Public comment and local concerns: Dozens of residents spoke or submitted letters. Tej Maini asked detailed financial and contractual questions about tax and lease revenue; Adam Wosofsky and other neighbors argued that the chief outcome would be private financial gain and that a 75-foot solution might suffice for Northborough. Several residents cited appraisal and real-estate studies and said they feared diminished marketability for nearby homes. Larry Blanchard, who said he has used Verizon service for decades, noted Verizon’s advertising about satellite backup and questioned whether a new tower was the only solution.
“Why is a 130-foot tower good enough if a 75-foot isn’t?” resident Adam Wosofsky asked, summarizing a common skepticism among opponents.
Board deliberations and next steps: After the closing presentations and public comment, the board voted 4–0 to close the public hearing and began deliberations on the required federal and local findings: (1) whether the applicant demonstrated a substantial Verizon coverage gap; (2) whether feasible alternatives were exhausted; and (3) whether the proposed height and location are necessary and appropriate. Members were split in their preliminary polling on whether the gap was “significant” and whether the applicant had proven that no feasible alternatives exist; several said they wanted town counsel’s guidance before making written findings.

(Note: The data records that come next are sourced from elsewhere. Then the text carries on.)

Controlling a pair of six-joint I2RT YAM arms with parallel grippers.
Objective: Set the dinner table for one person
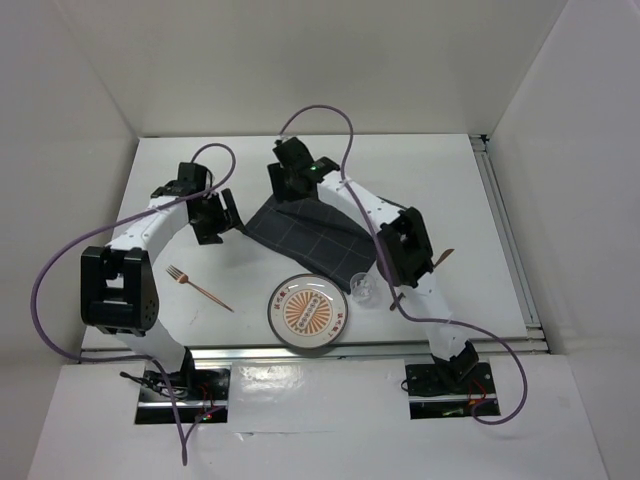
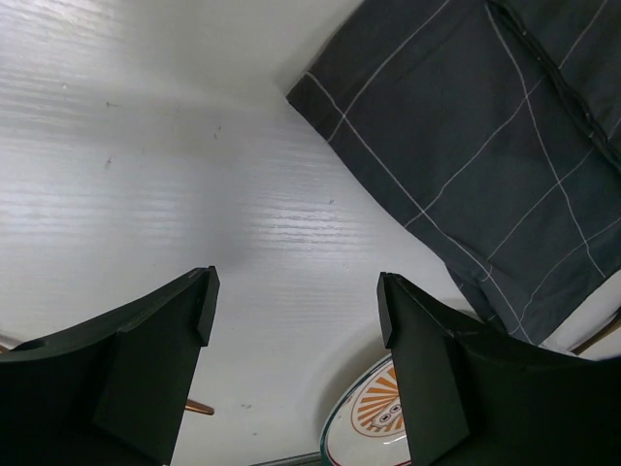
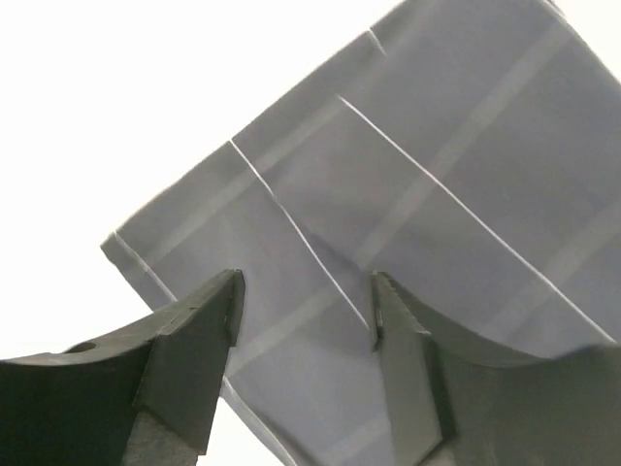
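Note:
The dinner table (image 1: 450, 180) is a white matte top. On it lie a dark grey grid-lined cloth (image 1: 310, 238), a plate with an orange pattern (image 1: 310, 313), a clear glass (image 1: 361, 290) and a copper fork (image 1: 198, 287). My left gripper (image 1: 232, 214) is open and empty just left of the cloth's left corner. In the left wrist view the gripper (image 2: 296, 306) hangs over bare table, with the cloth (image 2: 485, 146) at the upper right and the plate (image 2: 374, 427) below. My right gripper (image 1: 286, 188) is open over the cloth's far corner. In the right wrist view the gripper (image 3: 306, 301) has the cloth (image 3: 408, 194) below it.
A copper utensil (image 1: 441, 257) lies at the right, partly hidden under my right arm. White walls enclose the table at the back and sides. A metal rail (image 1: 300, 350) runs along the near edge. Purple cables loop over both arms.

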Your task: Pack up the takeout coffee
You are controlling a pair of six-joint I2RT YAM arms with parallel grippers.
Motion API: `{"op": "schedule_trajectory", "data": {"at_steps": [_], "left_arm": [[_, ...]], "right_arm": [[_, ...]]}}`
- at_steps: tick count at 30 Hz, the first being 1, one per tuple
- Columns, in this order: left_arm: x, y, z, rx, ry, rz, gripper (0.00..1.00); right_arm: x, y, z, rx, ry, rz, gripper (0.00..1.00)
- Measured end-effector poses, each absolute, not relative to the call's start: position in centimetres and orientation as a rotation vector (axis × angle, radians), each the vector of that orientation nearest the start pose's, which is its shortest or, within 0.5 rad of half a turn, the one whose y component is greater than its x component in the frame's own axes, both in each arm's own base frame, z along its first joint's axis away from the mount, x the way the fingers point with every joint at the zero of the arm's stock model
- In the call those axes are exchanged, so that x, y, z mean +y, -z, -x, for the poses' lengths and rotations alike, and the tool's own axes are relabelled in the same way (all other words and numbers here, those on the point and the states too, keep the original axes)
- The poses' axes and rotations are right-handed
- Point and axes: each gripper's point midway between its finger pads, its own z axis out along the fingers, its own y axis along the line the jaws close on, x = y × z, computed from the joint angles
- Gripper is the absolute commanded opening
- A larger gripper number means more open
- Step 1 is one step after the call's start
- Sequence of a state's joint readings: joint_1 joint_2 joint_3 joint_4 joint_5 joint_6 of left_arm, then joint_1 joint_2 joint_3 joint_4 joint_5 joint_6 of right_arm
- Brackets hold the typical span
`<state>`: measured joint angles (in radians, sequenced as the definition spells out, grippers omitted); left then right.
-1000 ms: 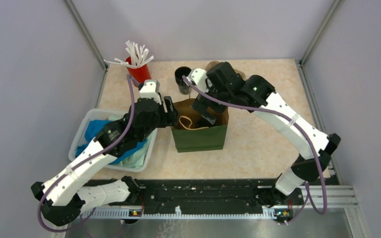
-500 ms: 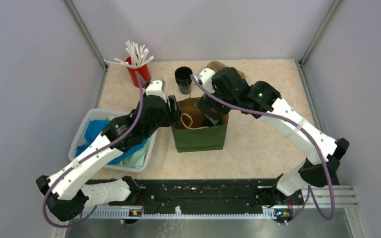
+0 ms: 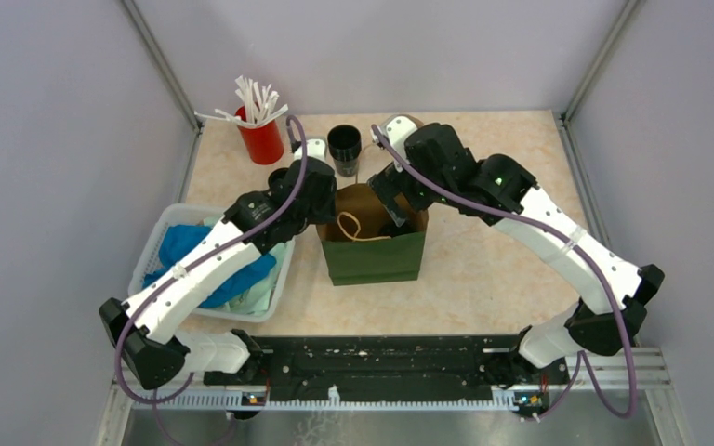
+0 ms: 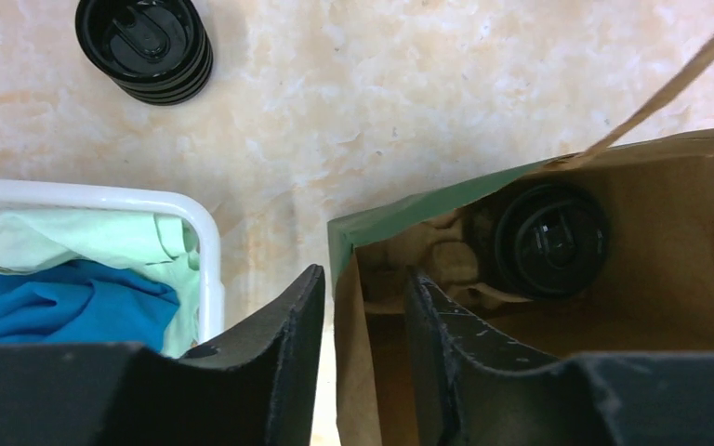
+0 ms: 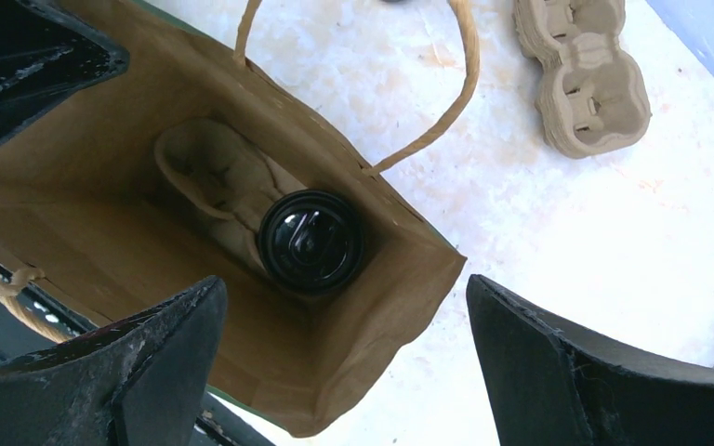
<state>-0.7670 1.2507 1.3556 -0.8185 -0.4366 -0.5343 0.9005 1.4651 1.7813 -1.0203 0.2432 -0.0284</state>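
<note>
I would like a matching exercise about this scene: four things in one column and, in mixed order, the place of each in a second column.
Things:
1 sticks
2 blue cloth
3 cup in a tray
4 stacked trays

Places:
A in the basket
B in the bag
C in the red cup
D on the table

Pairs: 1-C, 2-A, 3-B, 4-D

bag (image 3: 372,260) green | takeout coffee (image 5: 311,240) black | stick cup (image 3: 262,139) red
</note>
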Motion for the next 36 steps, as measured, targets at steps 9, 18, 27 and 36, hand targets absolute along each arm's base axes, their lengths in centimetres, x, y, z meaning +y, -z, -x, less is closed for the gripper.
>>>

The board agreed to continue deliberations at a special session on July 16, 2026, and instructed staff to invite town counsel to advise on the precise legal standards and on how to articulate findings in a decision.
What remains unresolved: The board has not taken a final vote on the special permit or the requested waivers. Key outstanding issues include whether lower heights or small-cell deployments can satisfy Verizon’s FCC-focused coverage standard, whether municipal parcels or collocation on nearby infrastructure are feasible alternatives, and the board’s weighing of visual impacts versus coverage benefits.
The planning board’s administrative calendar: The hearing closure does not prohibit Verizon from pursuing other sites, and the board emphasized that any final decision must contain written findings tying facts presented in the record to the statutory standards the board must apply.